:: WORK ITEM ::
Output every entry exactly as written.

:: MATERIAL PROVIDED ::
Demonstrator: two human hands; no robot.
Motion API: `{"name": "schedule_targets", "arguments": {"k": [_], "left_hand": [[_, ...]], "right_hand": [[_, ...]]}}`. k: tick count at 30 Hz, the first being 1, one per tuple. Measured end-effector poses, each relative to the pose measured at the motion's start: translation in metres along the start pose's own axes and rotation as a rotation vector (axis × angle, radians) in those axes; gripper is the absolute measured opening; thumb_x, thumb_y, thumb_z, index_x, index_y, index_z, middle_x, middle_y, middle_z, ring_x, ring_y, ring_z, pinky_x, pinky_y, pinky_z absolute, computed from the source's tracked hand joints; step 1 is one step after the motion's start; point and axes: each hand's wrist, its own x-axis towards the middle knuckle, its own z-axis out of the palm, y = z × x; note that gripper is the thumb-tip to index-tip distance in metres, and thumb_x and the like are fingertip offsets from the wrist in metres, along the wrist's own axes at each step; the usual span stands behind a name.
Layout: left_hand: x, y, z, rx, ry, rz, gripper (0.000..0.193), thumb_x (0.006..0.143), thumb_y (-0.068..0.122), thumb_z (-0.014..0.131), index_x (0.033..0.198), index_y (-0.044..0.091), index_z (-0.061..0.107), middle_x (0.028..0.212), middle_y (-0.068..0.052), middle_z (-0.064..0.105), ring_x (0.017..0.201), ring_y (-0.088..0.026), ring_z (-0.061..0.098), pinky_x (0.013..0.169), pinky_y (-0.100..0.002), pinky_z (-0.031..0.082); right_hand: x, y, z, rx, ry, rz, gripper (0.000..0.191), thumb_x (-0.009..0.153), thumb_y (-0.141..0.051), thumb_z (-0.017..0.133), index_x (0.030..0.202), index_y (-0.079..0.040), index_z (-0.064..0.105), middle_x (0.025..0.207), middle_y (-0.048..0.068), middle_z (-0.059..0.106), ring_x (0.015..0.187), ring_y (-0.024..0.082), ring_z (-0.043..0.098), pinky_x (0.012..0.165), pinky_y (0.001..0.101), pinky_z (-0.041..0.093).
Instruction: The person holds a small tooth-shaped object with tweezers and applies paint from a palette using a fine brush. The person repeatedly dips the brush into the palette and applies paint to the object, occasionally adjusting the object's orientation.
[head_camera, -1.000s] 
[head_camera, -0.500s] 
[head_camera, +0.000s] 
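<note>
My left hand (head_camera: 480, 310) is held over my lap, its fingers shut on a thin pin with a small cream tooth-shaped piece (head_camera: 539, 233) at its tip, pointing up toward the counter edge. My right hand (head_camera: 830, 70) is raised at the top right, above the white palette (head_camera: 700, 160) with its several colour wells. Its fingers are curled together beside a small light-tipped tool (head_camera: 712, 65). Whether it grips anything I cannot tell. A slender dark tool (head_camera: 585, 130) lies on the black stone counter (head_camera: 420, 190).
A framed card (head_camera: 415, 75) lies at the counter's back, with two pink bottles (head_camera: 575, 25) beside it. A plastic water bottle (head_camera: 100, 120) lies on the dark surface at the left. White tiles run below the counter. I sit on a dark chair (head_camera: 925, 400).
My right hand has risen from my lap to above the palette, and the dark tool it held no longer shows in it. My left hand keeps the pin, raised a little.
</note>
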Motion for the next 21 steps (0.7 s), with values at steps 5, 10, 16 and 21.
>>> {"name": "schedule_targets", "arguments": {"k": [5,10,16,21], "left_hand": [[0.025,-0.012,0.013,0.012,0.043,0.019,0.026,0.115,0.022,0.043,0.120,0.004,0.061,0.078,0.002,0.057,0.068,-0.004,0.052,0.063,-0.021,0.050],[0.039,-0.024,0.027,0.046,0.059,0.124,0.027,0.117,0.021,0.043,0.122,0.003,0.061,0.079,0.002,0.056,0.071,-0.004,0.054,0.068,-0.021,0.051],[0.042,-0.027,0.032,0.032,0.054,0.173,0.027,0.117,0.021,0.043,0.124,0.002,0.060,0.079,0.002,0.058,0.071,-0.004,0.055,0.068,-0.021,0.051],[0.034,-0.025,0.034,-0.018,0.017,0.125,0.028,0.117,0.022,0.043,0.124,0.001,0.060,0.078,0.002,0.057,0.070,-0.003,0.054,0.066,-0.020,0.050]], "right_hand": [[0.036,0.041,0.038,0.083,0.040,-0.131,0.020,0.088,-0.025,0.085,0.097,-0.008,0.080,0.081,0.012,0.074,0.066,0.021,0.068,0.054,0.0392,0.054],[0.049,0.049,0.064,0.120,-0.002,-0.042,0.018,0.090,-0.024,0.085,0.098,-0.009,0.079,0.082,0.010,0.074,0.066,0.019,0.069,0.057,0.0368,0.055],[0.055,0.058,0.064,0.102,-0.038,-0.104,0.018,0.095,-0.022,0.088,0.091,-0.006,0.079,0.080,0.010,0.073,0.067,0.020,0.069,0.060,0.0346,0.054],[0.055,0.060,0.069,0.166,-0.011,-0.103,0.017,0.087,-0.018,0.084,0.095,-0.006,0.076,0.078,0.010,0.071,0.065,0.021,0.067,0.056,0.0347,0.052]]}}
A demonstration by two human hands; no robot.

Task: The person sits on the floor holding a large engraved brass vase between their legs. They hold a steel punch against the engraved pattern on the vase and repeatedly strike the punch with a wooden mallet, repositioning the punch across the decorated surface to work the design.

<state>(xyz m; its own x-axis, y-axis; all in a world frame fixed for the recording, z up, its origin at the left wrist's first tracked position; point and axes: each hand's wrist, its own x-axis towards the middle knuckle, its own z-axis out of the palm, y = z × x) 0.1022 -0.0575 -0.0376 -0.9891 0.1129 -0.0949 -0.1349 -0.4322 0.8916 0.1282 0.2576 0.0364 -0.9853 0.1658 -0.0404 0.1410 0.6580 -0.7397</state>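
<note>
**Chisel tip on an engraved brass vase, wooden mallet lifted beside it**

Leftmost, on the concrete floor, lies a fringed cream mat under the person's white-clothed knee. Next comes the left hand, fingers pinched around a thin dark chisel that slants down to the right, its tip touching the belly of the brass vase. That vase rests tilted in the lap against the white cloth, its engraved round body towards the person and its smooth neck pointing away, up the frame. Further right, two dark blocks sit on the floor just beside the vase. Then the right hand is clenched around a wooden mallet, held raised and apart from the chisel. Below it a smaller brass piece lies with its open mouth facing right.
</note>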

:: WORKED SOLUTION ::
Demonstrator: two human hands; no robot.
Motion API: `{"name": "schedule_targets", "arguments": {"k": [_], "left_hand": [[_, ...]], "right_hand": [[_, ...]]}}`. k: tick count at 30 Hz, the first being 1, one per tuple. Measured end-effector poses, each relative to the pose measured at the motion's start: translation in metres along the start pose's own axes and rotation as a rotation vector (axis × angle, radians) in those axes; gripper is the absolute measured opening; thumb_x, thumb_y, thumb_z, index_x, index_y, index_z, middle_x, middle_y, middle_z, ring_x, ring_y, ring_z, pinky_x, pinky_y, pinky_z absolute, computed from the source's tracked hand joints; step 1 is one step after the motion's start; point and axes: each hand's wrist, its own x-axis towards the middle knuckle, its own z-axis out of the palm, y = z × x; note that gripper is the thumb-tip to index-tip distance in metres, and thumb_x and the like are fingertip offsets from the wrist in metres, along the wrist's own axes at each step; the usual span stands behind a name.
Layout: left_hand: x, y, z, rx, ry, rz, gripper (0.000..0.193), thumb_x (0.006..0.143), thumb_y (-0.068..0.122), thumb_z (-0.014..0.131), index_x (0.033..0.198), index_y (-0.044..0.091), index_z (-0.061..0.107), middle_x (0.028..0.212), middle_y (-0.068..0.052), middle_z (-0.064..0.105), ring_x (0.017..0.201), ring_y (-0.088..0.026), ring_z (-0.061..0.098), pinky_x (0.013..0.169), pinky_y (-0.100..0.002), pinky_z (-0.031..0.082); right_hand: x, y, z, rx, ry, rz, gripper (0.000..0.191), thumb_x (-0.009..0.153), thumb_y (-0.141..0.051), thumb_z (-0.017..0.133), index_x (0.030..0.202), index_y (-0.079..0.040), index_z (-0.064..0.105), middle_x (0.025..0.207), middle_y (-0.048..0.068), middle_z (-0.059..0.106), ring_x (0.015..0.187), ring_y (-0.024..0.082), ring_z (-0.043..0.098), pinky_x (0.012..0.165), pinky_y (0.001..0.101), pinky_z (-0.041..0.093).
Instruction: The person holds a small tooth-shaped object with tweezers and applies paint from a palette using a fine brush. The person repeatedly dips the brush into the palette and applies paint to the object, occasionally adjusting the object's orientation.
[head_camera, -1.000s] 
[head_camera, -0.500s] 
[head_camera, +0.000s] 
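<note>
My left hand (head_camera: 480, 310) is held over my lap, its fingers shut on a thin pin with a small cream tooth-shaped piece (head_camera: 539, 233) at its tip, pointing up toward the counter edge. My right hand (head_camera: 830, 70) is raised at the top right, above the white palette (head_camera: 700, 160) with its several colour wells. Its fingers are curled together beside a small light-tipped tool (head_camera: 712, 65). Whether it grips anything I cannot tell. A slender dark tool (head_camera: 585, 130) lies on the black stone counter (head_camera: 420, 190).
A framed card (head_camera: 415, 75) lies at the counter's back, with two pink bottles (head_camera: 575, 25) beside it. A plastic water bottle (head_camera: 100, 120) lies on the dark surface at the left. White tiles run below the counter. I sit on a dark chair (head_camera: 925, 400).
My right hand has risen from my lap to above the palette, and the dark tool it held no longer shows in it. My left hand keeps the pin, raised a little.
</note>
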Motion for the next 21 steps (0.7 s), with values at steps 5, 10, 16 and 21.
>>> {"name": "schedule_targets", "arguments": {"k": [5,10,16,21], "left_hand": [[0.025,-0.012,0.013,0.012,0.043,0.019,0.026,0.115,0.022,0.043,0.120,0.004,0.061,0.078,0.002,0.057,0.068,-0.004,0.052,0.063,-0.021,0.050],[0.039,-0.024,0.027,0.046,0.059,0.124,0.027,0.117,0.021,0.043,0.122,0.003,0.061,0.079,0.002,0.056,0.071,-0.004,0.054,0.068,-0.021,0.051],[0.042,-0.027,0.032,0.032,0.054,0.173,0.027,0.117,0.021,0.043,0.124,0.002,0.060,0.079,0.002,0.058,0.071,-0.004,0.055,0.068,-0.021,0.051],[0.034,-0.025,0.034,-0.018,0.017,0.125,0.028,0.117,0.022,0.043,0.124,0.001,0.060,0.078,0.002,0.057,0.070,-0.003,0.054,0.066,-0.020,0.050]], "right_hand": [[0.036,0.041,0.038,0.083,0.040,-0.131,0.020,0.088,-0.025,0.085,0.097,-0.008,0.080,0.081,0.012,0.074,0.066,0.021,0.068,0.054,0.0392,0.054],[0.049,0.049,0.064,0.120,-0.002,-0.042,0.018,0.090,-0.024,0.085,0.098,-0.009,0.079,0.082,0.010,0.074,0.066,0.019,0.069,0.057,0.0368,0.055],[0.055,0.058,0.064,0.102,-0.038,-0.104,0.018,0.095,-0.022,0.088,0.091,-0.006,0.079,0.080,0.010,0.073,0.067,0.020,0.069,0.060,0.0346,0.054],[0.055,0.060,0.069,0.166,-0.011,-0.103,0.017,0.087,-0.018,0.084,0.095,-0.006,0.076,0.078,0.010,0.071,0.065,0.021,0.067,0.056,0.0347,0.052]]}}
A demonstration by two human hands; no robot.

Task: The person sits on the floor holding a large engraved brass vase between their legs. They hold a steel punch against the engraved pattern on the vase and repeatedly strike the punch with a wooden mallet, repositioning the punch across the decorated surface to work the design.

<state>(xyz m; its own x-axis, y-axis; all in a world frame fixed for the recording, z up, its origin at the left wrist's first tracked position; point and axes: each hand's wrist, its own x-axis towards the middle knuckle, its own z-axis out of the palm, y = z × x) 0.1022 -0.0575 -0.0376 -0.9891 0.1129 -0.0949 -0.1349 -0.4322 0.8916 0.1282 0.2576 0.0364 -0.9853 0.1658 -0.0404 0.1410 0.6580 -0.7397</state>
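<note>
**Chisel tip on an engraved brass vase, wooden mallet lifted beside it**

Leftmost, on the concrete floor, lies a fringed cream mat under the person's white-clothed knee. Next comes the left hand, fingers pinched around a thin dark chisel that slants down to the right, its tip touching the belly of the brass vase. That vase rests tilted in the lap against the white cloth, its engraved round body towards the person and its smooth neck pointing away, up the frame. Further right, two dark blocks sit on the floor just beside the vase. Then the right hand is clenched around a wooden mallet, held raised and apart from the chisel. Below it a smaller brass piece lies with its open mouth facing right.
</note>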

The exercise asks for nothing more.